#### AIM OF THE EXERCISE:
Using the records provided below, locate and copy each line that contains the word "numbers".

Stored data entries
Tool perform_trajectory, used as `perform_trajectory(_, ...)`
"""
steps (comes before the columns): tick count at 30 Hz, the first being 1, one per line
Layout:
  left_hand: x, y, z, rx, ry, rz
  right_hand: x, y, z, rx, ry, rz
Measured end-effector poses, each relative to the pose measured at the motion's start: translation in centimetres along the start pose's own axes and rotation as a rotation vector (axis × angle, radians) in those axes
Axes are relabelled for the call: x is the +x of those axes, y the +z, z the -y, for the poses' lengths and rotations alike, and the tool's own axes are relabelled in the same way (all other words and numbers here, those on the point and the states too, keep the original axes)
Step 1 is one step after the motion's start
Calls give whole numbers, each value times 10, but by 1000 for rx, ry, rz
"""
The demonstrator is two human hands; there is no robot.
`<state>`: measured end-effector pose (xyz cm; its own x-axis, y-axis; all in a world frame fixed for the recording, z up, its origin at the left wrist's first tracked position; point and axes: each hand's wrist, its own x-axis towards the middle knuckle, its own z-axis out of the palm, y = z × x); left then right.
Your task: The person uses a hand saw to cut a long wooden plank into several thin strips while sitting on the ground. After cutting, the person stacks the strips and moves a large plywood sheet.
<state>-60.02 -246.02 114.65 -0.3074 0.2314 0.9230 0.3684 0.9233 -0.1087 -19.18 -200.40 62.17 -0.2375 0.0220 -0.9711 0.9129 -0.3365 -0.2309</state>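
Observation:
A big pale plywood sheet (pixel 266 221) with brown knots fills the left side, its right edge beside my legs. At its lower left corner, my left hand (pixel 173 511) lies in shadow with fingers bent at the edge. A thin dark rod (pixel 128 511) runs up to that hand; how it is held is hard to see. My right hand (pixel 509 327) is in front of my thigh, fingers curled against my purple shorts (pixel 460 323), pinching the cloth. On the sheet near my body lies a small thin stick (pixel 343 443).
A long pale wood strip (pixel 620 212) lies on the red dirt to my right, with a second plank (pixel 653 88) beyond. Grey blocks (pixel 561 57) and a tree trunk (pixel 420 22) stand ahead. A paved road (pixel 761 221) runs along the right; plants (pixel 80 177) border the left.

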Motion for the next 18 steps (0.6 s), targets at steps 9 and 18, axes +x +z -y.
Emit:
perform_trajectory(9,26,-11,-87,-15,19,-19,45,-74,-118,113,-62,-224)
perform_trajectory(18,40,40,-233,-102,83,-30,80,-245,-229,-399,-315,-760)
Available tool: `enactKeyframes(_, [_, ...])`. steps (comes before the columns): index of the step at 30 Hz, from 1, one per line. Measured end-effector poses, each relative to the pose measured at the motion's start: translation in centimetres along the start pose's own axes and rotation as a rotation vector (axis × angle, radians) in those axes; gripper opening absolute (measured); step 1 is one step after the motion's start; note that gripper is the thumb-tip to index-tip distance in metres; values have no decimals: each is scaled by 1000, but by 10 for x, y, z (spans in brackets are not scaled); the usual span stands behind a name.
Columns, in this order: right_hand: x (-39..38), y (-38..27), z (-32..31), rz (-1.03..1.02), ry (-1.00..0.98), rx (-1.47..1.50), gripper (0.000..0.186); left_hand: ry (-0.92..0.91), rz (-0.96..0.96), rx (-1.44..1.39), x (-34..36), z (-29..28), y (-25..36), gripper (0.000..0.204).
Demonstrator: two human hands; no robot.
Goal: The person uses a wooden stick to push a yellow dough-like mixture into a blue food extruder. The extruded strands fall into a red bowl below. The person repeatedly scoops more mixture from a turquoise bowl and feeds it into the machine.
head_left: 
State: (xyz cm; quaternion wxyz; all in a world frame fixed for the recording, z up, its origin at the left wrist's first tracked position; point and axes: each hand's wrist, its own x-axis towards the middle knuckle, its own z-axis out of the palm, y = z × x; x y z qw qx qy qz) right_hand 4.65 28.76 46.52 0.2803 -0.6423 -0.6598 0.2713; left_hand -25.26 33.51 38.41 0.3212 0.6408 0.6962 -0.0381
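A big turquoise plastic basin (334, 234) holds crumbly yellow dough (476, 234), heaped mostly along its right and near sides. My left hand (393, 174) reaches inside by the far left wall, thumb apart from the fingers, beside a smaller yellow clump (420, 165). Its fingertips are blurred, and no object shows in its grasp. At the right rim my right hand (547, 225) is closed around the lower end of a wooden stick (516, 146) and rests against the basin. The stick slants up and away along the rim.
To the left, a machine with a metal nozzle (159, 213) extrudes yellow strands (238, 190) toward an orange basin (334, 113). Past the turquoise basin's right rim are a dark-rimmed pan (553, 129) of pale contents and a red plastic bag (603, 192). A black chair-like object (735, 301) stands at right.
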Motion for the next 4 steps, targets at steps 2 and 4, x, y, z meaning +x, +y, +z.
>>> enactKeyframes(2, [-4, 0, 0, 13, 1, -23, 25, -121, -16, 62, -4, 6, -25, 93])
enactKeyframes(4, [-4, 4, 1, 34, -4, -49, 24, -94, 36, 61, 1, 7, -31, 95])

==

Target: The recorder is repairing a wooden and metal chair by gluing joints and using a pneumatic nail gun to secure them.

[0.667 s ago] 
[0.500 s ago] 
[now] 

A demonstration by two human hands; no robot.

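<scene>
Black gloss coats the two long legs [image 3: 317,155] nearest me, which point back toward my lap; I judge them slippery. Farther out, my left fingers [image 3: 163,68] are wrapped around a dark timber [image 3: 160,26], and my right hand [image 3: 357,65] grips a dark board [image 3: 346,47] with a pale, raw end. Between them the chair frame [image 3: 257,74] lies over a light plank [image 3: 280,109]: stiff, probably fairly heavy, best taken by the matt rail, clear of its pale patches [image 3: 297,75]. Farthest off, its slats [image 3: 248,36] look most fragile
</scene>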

#### ANSWER SECTION:
Axes are relabelled for the call: x is the +x of those axes, y the +z, z the -y, for the poses' lengths and rotations alike, and the tool's own axes are relabelled in the same way (all other words and numbers here, those on the point and the states too, keep the original axes)
Calls give whole numbers, each value times 10, but by 1000 for rx, ry, rz

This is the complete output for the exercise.